__YOUR INSTRUCTIONS__.
Every line in the records below that holds "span" must be identified and copied.

========================================================================

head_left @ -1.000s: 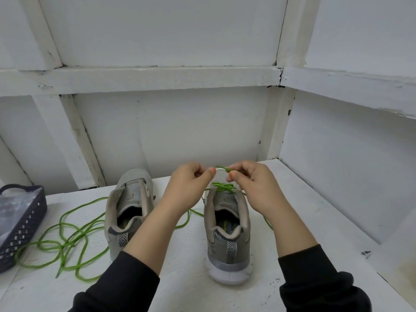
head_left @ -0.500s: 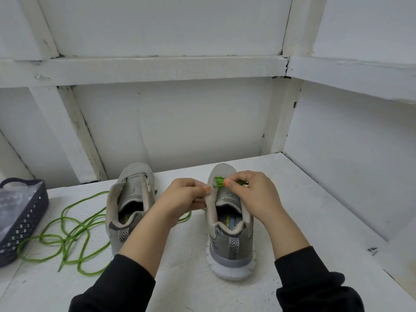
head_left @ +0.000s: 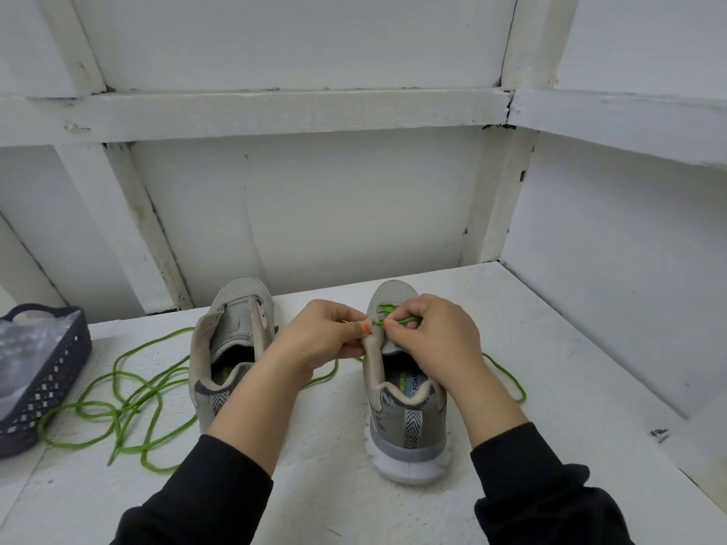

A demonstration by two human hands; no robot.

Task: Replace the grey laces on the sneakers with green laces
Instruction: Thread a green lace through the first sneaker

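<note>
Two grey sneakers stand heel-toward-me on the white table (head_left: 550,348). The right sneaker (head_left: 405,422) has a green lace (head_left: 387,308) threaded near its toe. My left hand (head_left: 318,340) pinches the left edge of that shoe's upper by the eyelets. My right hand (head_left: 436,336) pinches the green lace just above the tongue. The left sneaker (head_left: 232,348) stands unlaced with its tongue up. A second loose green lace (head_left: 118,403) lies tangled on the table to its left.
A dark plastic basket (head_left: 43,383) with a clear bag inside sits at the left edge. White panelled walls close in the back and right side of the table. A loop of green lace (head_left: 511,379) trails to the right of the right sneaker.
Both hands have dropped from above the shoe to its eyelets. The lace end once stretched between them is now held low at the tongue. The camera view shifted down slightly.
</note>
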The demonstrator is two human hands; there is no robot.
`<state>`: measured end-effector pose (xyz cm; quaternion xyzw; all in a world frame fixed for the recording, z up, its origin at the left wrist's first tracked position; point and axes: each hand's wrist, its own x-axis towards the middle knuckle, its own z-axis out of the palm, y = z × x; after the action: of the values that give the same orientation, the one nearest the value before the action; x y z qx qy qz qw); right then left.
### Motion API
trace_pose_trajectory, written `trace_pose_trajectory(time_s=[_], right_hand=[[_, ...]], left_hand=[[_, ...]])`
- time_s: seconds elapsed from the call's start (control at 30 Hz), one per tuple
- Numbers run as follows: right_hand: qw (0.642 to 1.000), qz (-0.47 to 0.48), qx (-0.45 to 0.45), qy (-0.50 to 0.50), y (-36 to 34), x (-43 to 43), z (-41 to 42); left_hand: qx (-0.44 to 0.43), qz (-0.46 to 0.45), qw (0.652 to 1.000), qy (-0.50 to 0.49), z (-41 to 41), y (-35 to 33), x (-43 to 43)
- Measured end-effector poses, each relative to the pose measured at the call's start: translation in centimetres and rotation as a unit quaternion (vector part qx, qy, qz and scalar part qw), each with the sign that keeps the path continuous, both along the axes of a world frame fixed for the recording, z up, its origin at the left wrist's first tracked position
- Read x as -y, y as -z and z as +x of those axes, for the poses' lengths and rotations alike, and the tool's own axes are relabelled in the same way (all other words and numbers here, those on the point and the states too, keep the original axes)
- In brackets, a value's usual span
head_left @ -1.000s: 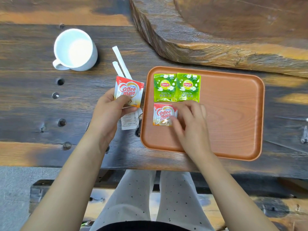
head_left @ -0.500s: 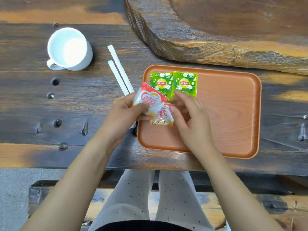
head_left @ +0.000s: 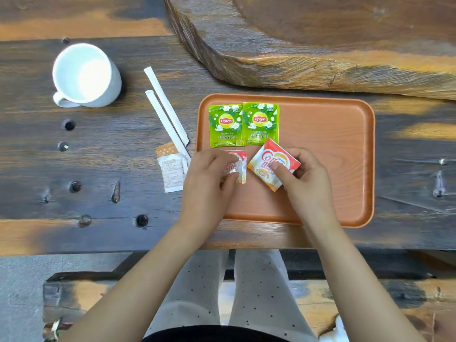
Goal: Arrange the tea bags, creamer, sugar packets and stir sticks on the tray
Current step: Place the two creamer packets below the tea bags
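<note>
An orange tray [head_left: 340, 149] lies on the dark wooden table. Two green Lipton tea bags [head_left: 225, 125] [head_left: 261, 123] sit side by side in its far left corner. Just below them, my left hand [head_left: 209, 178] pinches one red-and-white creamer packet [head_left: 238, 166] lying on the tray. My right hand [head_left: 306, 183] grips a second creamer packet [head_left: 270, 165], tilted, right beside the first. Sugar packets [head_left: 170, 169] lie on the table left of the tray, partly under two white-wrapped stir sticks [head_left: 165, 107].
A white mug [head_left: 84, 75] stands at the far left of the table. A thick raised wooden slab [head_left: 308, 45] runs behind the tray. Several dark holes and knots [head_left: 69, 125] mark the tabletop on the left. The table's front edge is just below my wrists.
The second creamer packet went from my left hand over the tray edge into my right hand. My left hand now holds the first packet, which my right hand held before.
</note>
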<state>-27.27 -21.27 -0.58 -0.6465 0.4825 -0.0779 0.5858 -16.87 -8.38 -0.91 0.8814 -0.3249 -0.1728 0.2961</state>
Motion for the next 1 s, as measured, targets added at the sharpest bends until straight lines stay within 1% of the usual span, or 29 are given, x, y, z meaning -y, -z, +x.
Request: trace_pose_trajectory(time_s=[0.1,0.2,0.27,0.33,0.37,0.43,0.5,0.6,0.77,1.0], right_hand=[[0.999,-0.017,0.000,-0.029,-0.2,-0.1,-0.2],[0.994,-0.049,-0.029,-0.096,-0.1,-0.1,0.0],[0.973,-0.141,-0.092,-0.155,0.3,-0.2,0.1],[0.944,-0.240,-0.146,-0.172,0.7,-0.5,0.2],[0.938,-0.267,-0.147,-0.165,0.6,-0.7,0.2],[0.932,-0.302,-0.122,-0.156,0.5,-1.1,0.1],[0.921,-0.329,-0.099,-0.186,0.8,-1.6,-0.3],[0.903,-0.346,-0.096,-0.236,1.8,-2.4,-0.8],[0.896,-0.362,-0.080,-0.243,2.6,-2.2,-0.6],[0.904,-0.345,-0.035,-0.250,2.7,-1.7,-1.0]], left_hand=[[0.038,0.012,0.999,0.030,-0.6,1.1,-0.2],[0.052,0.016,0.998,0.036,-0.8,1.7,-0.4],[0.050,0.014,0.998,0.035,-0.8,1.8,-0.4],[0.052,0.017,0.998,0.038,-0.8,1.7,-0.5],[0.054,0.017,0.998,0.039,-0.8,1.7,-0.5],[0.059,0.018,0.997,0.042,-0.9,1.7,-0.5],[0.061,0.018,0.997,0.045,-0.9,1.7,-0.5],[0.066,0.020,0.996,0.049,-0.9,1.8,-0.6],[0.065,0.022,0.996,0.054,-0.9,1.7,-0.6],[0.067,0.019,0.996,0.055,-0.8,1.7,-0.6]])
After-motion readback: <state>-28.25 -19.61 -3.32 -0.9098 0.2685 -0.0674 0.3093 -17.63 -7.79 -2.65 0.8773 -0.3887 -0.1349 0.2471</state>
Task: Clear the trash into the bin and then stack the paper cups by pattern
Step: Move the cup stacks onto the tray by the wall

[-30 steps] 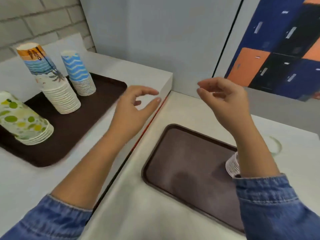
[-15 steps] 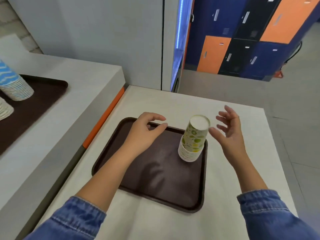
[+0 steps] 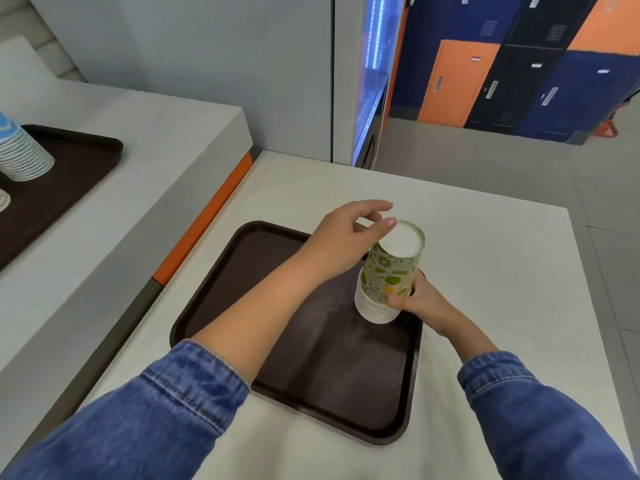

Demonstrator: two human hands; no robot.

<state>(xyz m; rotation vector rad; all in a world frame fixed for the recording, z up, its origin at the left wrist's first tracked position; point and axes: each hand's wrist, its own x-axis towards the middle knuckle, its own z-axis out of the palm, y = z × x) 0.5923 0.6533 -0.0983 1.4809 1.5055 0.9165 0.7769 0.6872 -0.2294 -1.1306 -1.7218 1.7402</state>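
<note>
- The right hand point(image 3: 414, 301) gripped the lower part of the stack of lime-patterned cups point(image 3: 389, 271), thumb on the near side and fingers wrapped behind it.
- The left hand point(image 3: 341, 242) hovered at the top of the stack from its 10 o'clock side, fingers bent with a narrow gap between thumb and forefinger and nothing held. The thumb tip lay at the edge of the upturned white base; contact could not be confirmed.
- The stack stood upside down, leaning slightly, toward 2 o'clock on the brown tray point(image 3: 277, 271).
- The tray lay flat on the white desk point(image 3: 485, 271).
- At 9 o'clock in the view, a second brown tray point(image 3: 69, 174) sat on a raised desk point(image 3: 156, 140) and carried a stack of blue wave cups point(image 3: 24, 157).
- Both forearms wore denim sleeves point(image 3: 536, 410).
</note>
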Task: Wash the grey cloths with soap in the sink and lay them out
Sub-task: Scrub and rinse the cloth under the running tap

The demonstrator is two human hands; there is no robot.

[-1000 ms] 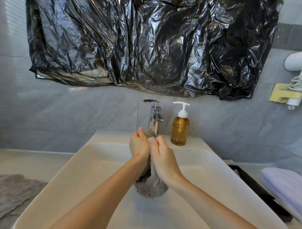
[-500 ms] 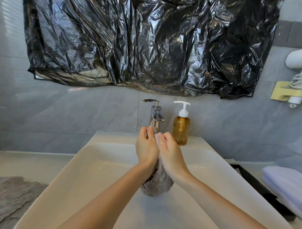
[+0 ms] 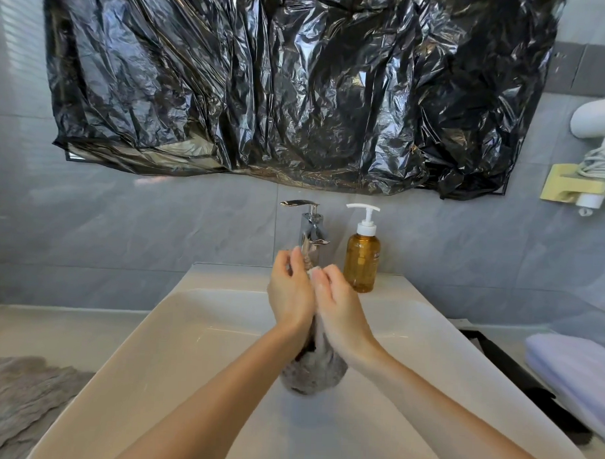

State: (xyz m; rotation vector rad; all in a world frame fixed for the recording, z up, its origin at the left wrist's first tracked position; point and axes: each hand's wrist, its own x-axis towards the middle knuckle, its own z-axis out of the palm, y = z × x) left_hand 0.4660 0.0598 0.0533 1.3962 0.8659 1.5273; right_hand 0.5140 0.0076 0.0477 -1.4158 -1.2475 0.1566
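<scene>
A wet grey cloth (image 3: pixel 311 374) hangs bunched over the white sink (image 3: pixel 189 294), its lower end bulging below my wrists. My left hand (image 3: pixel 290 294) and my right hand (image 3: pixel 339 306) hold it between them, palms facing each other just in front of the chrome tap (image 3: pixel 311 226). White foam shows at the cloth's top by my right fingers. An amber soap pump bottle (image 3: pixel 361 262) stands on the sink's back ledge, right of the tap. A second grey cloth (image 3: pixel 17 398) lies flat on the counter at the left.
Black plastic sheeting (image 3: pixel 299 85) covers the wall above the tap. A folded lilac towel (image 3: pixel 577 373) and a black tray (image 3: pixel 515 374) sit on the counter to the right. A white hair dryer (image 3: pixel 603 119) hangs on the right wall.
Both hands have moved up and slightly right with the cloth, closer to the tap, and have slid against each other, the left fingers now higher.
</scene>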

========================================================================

__ANSWER BOX__.
- In brackets, a value's usual span
Motion for the next 1 s, as measured, targets added at the sharpest bends until straight lines stay within 1% of the usual span, or 29 are given, x, y, z meaning -y, -z, +x.

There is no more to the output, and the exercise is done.